見ただけでなく、現地で働いた人にしか描けない世界 『藻屑蟹』


著者・赤松さんとは、僭越ながら個人的に少しだけやり取りをさせていただいている。年に数回、互いの近況をかいつまんで報告し合うような関係で、ときどき赤松さんの作品を添付していただくこともあった。

そんなある日、「まだ明らかにはできないが、ある賞をとれるかもしれない」というメールをいただいた。まだ確定ではないという話だったので、浮足立ちそうになるのを務めて抑え、しかし、こころは浮き立った。ついに赤松さんが世間から評価される日が来たか。

本作は作家「赤松利市」のデビュー作である。ただし、実のところ、赤松さんは以前に別のペンネームで本を出版されている。それを読んで書いたレビューが赤松さんの目にとまり、そこからのお付き合いになる。俺はその作品をとても面白いと思っているし、ここで大々的に宣伝もしたいのだが、「新人作家・赤松利市」の門出となる本書のレビューで紹介するには不向きと考え断念する。

さて、本作について。

出版されていないものも含めた作品を知っている身からすると、本作は赤松さんらしさが研ぎ澄まされ、ヒリヒリするような作品に仕上がっていると感じた。ただ、この研ぎ澄まされた「赤松さんらしさ」という評価が、ご本人にとって褒め言葉なのか、あるいは歯がみされるものなのか。赤松さんなら、賛辞を賛辞として受け止めつつ、歯がみもされそうな気がする。

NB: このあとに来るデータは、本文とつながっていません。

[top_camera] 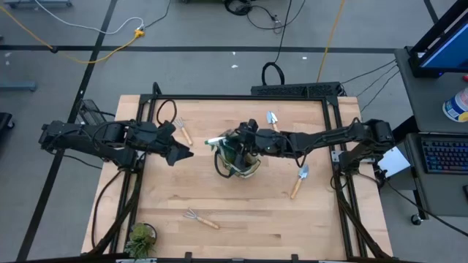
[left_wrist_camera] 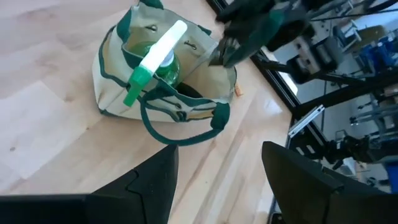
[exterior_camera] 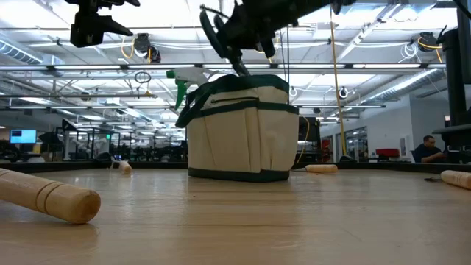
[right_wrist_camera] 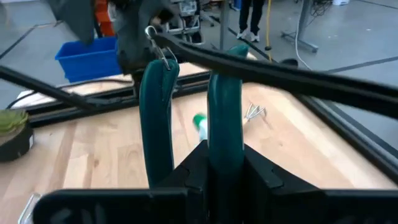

他のレビューにも書いてあるので、本の内容を詳述するのは避けつつ感想を書く。

前半から中盤にかけては、グイグイ引っ張られた。誰が読んでもひきつけられるはずだ。人によっては眉をひそめながら、あるいは主人公にある種の密かな共感を抱きながら、これまで誰も明瞭には書いてこなかった原発事故後の町を読むことになる。

この段階で出てくる脇役である友人らを、ただ原稿を埋めるだけの登場人物にせず、各人の背景に触れていくことで人物に厚みを持たせている。そして、主人公と彼らとの友人関係を通じて、主人公の日常生活が想像される。これを短編でやってのけるあたりが、スゴい。

中盤からラスト。赤松さんらしさが研ぎ澄まされ、赤松さんにしか描けないと感じるのはここだ。前半から中盤の内容が多くの人をひきつけるのは確かだが、極端な話、現地を知っていて、なおかつ赤松さんレベルの描写力があれば書けるものでもある(ただし、実際にはそんな人は稀有なのだが)。

赤松さんにしか書けない、描けない。そんな中盤からラストにかけてを好むかどうかが、本作品の読者の分かれ目になるのではなかろうか。

面白くてエンタテインメントに特化した小説も創られる赤松さんの筆が、今回はかなり人間を掘り下げるほうに振られた。インタビューなどを読む限りでは、今後もこの方向性で小説を書かれるようで、これから「赤松刀」がどう研がれていくのか楽しみである。とはいえ、赤松応援団の団長を自認する俺は、基本的にエンタテインメント小説が好きだ。いつかまた、魅力的なキャラが活躍したり、ゾッとするようなラストが待っていたりするエンタテインメント小説も読ませてもらいたいと、団長なのにワガママなことを考えている。

今後の赤松さんのご活躍に期待して、敢えて星を一つ預からせてもらいます。